WHAT TO WORK ON: Return a copy of every line in the data below that contains "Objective".

PROVIDED RECORDS:
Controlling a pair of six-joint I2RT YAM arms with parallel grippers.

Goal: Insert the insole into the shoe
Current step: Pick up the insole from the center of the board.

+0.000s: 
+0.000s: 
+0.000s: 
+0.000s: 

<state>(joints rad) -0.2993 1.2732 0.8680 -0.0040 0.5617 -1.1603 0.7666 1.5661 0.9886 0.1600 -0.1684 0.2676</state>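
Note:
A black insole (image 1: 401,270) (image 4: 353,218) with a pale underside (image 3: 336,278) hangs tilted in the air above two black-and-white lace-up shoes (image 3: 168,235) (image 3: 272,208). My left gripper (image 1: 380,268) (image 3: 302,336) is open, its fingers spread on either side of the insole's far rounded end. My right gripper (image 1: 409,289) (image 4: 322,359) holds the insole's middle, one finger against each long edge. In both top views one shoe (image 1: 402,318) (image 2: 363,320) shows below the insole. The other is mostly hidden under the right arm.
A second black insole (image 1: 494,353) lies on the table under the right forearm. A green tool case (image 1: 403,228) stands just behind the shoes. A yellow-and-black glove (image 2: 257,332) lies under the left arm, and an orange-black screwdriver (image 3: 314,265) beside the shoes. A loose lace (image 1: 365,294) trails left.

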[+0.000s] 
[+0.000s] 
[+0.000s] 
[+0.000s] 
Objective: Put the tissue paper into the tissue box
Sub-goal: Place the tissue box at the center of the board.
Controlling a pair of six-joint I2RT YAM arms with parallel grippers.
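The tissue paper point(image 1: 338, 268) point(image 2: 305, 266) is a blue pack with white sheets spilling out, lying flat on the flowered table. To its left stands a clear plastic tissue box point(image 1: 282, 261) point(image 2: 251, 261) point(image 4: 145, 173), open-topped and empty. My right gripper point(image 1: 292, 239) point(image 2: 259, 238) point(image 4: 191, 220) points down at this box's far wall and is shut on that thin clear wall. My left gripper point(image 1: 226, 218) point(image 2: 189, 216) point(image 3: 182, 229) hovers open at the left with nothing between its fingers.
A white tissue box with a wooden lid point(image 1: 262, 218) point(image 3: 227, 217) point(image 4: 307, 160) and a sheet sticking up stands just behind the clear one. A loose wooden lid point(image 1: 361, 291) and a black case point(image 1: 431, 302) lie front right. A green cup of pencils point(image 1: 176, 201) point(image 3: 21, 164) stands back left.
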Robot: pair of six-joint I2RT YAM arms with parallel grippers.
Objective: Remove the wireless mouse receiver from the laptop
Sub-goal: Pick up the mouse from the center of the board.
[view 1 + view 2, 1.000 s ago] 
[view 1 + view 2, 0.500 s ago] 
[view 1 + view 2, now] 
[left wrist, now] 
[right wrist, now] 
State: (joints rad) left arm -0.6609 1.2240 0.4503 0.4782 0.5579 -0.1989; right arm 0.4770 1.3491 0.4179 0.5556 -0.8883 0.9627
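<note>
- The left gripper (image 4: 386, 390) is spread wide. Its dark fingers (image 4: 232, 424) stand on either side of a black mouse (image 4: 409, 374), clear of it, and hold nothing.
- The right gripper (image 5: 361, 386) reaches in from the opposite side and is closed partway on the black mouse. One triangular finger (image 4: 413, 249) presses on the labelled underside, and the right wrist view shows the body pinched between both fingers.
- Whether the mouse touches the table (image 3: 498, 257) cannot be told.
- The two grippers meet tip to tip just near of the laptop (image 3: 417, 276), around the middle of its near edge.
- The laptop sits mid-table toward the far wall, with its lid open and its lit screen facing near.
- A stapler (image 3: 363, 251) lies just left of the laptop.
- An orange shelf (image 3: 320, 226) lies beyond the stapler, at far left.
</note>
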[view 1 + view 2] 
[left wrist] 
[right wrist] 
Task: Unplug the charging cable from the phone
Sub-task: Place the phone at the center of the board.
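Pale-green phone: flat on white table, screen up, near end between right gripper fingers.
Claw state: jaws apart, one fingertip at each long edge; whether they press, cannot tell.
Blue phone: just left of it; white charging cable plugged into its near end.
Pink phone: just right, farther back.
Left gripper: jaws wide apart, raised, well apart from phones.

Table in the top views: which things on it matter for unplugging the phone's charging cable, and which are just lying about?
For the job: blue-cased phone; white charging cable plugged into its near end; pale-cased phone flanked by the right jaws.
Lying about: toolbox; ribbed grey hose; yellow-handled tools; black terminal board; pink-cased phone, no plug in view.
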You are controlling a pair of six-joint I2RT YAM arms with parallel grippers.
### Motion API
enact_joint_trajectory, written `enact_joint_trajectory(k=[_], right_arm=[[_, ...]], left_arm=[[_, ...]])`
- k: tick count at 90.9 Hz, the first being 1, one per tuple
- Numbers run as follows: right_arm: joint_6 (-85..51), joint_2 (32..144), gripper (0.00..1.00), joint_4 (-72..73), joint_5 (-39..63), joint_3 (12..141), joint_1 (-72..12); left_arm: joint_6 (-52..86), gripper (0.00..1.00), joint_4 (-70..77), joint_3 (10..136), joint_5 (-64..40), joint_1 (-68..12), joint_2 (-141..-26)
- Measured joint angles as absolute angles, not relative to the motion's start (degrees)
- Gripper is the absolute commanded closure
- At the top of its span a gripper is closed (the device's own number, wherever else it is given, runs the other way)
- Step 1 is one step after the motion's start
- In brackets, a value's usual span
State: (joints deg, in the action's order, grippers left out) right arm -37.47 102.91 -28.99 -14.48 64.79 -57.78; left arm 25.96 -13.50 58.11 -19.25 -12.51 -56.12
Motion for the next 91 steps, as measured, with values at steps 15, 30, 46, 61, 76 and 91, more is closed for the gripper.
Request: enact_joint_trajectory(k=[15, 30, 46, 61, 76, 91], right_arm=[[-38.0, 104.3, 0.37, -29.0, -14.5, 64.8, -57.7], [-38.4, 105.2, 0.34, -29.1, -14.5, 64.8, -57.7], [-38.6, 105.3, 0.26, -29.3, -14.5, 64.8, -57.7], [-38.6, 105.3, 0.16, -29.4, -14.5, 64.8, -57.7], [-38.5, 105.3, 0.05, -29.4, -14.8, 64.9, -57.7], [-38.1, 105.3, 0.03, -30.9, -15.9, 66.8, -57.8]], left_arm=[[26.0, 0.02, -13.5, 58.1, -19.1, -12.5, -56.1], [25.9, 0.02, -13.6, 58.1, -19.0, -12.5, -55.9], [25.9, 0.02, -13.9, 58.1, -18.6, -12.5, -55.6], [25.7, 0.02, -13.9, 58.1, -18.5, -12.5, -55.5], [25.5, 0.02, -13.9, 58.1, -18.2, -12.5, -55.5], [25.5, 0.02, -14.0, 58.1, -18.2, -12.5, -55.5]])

RESPONSE BOX:
Objective: Put the tissue paper into the tissue box
Objective: Remove the wireless mouse receiver from the laptop

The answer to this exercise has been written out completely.